Below (taken from Rouder’s figure 2) you see what happens when one employs optional stopping (e.g., flip a coin to pick underlying true model, then sample until BF favors one model to another by at least 10 or you reach a maximum n). The distribution of Bayes factors generated by each model becomes highly skewed, which is often taken as evidence that conclusions drawn from Bayes factors depend on the stopping rule. The incorrect interpretation would be: Given the null is true, the number of times I find BF=x in favor of the alternative (i.e., in favor of the wrong model) has gone up, therefore the BF is sensitive to optional stopping. This is incorrect because it conditions on one model being true and checks the number of times a BF is observed, rather than conditioning on the observed BF and checking how often it came from H0 vs. H1.

Look again at what matters: What is the ratio of observed BFs that come from H1 vs. H0 for a given BF? No matter what stopping rule is used, the answer is always the same: If the true hypothesis is chosen by a coin flip, and a BF of 10 in favor of the alternative is observed, there will be 10 times as many observed BFs in the alternative column (pink) than in the null column (purple).

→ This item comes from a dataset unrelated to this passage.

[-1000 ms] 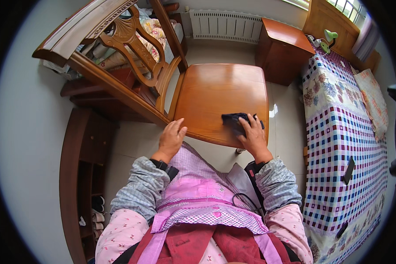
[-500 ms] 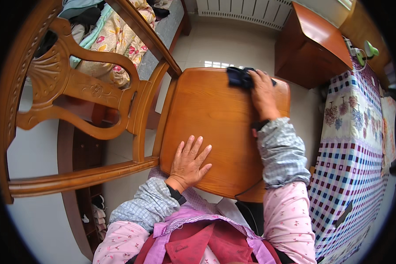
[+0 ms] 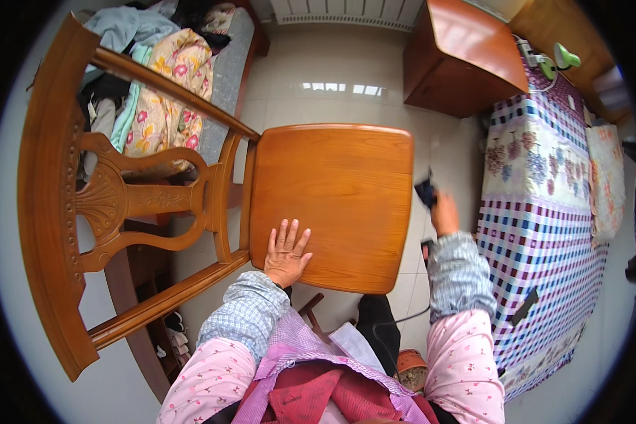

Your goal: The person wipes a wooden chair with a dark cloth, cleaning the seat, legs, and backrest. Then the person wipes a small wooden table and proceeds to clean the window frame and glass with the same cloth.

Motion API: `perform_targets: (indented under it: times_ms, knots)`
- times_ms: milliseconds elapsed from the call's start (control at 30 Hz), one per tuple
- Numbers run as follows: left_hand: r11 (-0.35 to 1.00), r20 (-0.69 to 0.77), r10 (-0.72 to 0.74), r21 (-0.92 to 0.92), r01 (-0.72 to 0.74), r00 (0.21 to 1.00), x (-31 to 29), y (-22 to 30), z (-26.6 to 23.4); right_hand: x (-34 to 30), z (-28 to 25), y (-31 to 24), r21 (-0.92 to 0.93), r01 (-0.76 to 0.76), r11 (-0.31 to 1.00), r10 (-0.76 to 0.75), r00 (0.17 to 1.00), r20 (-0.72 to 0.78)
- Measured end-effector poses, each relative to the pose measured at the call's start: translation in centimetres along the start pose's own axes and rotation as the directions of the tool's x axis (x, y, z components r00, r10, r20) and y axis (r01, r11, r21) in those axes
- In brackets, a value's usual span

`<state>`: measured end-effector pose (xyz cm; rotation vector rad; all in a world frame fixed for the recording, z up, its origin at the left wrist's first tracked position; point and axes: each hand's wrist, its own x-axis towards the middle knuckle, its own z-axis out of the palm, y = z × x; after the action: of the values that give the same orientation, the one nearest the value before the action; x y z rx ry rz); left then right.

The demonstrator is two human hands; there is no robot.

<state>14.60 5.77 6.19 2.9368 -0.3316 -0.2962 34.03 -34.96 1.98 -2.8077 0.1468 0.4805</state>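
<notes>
A bed (image 3: 537, 240) with a checked cover ran along the right side. Left of it stood a carved wooden chair (image 3: 283, 191), its back to the left and its glossy seat (image 3: 332, 205) in the middle. Beyond, a reddish-brown cabinet (image 3: 466, 60) stood near the bed's far end. The left hand (image 3: 286, 261) lay palm down on the seat's near left part, fingers straight and spread. The right hand (image 3: 445, 212), slightly blurred, was past the seat's right edge, fingers gripping a dark cloth (image 3: 425, 192) above the floor (image 3: 332, 60), apart from the seat.
</notes>
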Motion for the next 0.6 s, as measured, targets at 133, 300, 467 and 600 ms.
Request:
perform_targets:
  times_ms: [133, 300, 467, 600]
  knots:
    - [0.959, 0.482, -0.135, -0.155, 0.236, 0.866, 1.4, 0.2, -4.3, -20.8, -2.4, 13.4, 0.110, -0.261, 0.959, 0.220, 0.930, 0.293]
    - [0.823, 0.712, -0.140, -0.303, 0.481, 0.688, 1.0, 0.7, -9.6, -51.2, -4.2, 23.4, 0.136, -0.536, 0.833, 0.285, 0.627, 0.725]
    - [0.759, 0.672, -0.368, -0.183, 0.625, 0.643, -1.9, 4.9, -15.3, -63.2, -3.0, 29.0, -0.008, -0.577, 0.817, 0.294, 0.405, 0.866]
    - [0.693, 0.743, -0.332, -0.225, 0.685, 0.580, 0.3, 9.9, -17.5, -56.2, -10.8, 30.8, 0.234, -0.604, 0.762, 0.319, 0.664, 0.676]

Screenshot 2016-03-06 12.40.31

In Rouder’s simulations he always used prior odds of 1 to 1, because then the posterior odds equal the Bayes factor. If one were to change the prior odds then the Bayes factor would no longer equal the posterior odds, and the shape of the distribution would again change; but importantly, while the absolute number of Bayes factors that end up in each bin would change, but the ratios of each pink column to purple column would not. No matter what stopping rule you use, the conclusions we draw from Bayes factors and posterior odds are unaffected by the stopping rule.

Feel free to employ any stopping rule you wish.

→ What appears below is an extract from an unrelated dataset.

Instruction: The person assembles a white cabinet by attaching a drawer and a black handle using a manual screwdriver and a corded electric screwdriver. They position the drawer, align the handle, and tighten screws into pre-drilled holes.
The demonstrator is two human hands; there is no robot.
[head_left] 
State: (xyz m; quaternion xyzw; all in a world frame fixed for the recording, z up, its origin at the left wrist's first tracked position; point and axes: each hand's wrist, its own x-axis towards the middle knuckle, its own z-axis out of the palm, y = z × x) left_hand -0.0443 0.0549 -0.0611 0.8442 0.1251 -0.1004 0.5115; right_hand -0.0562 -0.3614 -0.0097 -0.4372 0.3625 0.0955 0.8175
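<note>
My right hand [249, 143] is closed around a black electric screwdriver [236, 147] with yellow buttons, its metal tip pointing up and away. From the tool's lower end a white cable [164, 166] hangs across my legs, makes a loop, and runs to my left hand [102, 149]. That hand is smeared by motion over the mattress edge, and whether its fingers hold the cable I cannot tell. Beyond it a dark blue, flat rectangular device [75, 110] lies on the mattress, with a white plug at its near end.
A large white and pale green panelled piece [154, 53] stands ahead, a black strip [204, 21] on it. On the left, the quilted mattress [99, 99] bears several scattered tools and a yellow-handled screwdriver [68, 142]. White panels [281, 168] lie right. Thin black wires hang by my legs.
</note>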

This result was recently shown again by Deng, Lu, and Chen in a paper posted to arXiv (pdf link) using similar simulations, and they go further in that they prove the theorem.

A few choice quotes

Page 308:

Optional-stopping protocols may be hybrids where sampling occurs until the Bayes factor reaches a certain level or a certain number of samples is reached. Such an approach strikes me as justifiable and reasonable, perhaps with the caveat that such protocols be made explicit before data collection. The benefit of this approach is that more resources may be devoted to more ambiguous experiments than to clear ones.

Page 308:

The critical error … is studying Bayesian updating conditional on some hypothetical truth rather than conditional on data. This error is easy to make because it iswhat we have been taught and grown familiar with in our frequentist training. In my opinion, the key to understanding Bayesian analysis is to focus on the degree of belief for considered models, which need not and should not be calibrated relative to some hypothetical truth.

Page 306-307:

When we update relative beliefs about two models, we make an implicit assumption that they are worthy of our consideration. Under this assumption, the beliefs may be updated regardless of the stopping rule. In this case, the models are dramatically wrong, so much so that the posterior odds contain no useful information whatsoever. Perhaps the more important insight is not that optional stopping is undesirable, but that the meaningfulness of posterior odds is a function of the usefulness of the models being compared.